Undercurrent está editada por el crítico norteamericano Chris Fujiwara que además mantiene actualizada una página en la que publica on-line gran parte de sus textos aparecidos en otros medios (www.insanemute.com). En esta misma modalidad de web, es un referente ineludible la sección de crítica cinematográfica del periódico Chicago Reader, en el que trabaja Jonathan Rosenbuam (www.chicagoreader.com). Sin ser estrictamente una página personal es conocida mundialmente como el lugar en el que Rosenbaum practica su particular seguimiento de la actualidad (proyectada en Chicago).

Para terminar, tres casos de diferentes medios que sirven para constatar la diversidad de propuestas interesantes que se pueden encontrar en el panorama internacional. 1) Mabuse (www.mabuse.cl) es la web de un grupo de críticos de cine asociados como filial de FIPRESCI. En la página se sigue la actualidad cinematográfica chilena y se presta especial atención a la cobertura de festivales internacionales (sobre todo europeos). 2) Greencine Daily (http://daily.greencine.com) es el más interesante y completo de los blogs cinematográficos que se dedican a rastrear la red en busca de material crítico de interés (en lengua inglesa).
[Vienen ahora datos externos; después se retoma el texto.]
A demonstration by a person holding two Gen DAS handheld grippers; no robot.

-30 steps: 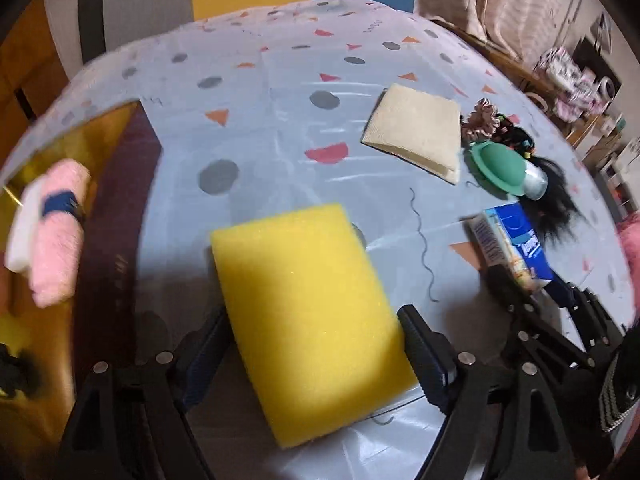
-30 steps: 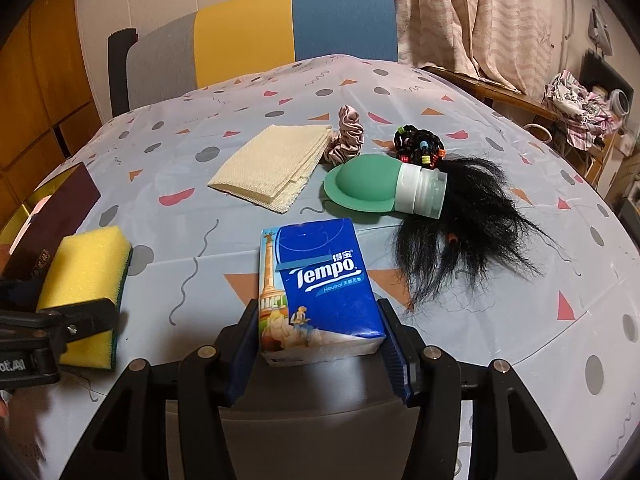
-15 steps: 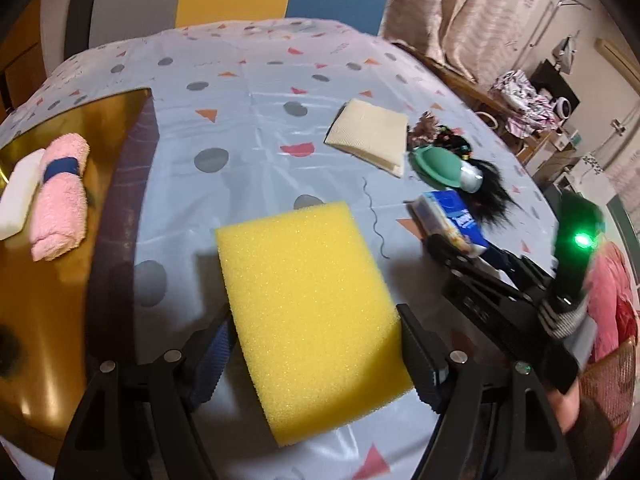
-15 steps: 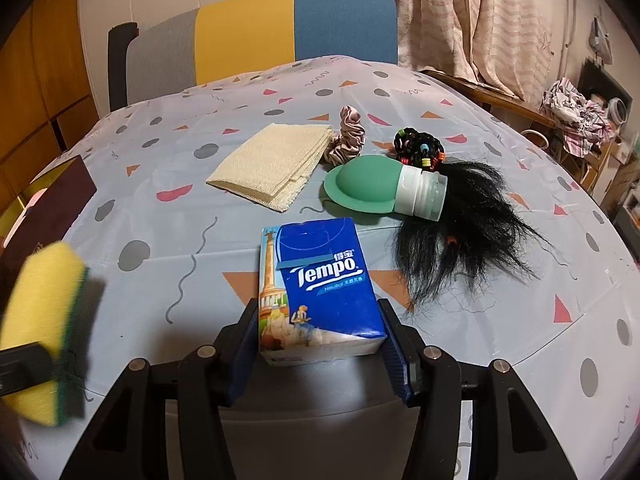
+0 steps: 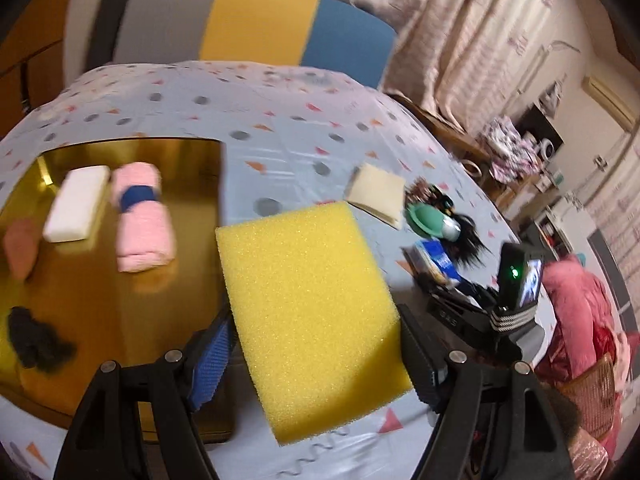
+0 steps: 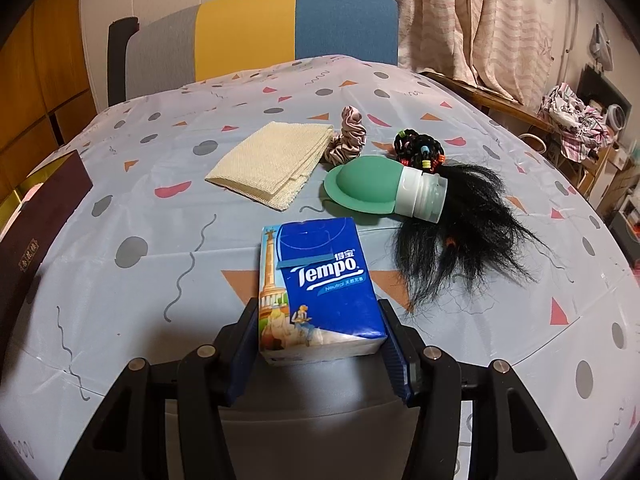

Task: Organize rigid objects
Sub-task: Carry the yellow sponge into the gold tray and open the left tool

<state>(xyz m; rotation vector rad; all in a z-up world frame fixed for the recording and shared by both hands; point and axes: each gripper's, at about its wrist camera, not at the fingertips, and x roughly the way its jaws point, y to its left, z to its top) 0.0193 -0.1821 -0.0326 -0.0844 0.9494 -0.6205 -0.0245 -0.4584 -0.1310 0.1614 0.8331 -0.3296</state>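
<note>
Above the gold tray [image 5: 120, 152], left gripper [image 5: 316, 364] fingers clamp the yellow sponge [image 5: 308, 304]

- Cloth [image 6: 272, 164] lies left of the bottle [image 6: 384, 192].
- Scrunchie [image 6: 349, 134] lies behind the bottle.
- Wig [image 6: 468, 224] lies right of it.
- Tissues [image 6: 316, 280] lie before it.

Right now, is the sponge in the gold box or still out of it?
Out: the left gripper holds the sponge beside the box.

Home: curtains [image 6: 460, 20], clothed dining table [image 6: 160, 280]
</note>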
El rigor y exigencia en su selección de textos referenciados y su actualización diaria lo convierten en la herramienta casi definitiva para el seguimiento de una actualidad relativamente al margen de las prioridades marcadas por la industria. 3) Ekran: revista eslovena, editada en papel y de irregular periodicidad, cuyo último y muy destacable número contenía un sensacional dossier sobre la nueva cinefilia con artículos de Gabe Klinger, Olaf Moller, Scott Foundas... todos ellos publicados en inglés.

Y hasta aquí este viaje por algunas de las publicaciones internacionales que me han ayudado a formar mi sensibilidad cinéfila, un camino plagado de hallazgos sugerentes, una ruta posible mediante la cual encontrar un espacio para el diálogo crítico y el rigor analítico, una respuesta al compromiso y devoción por el cine.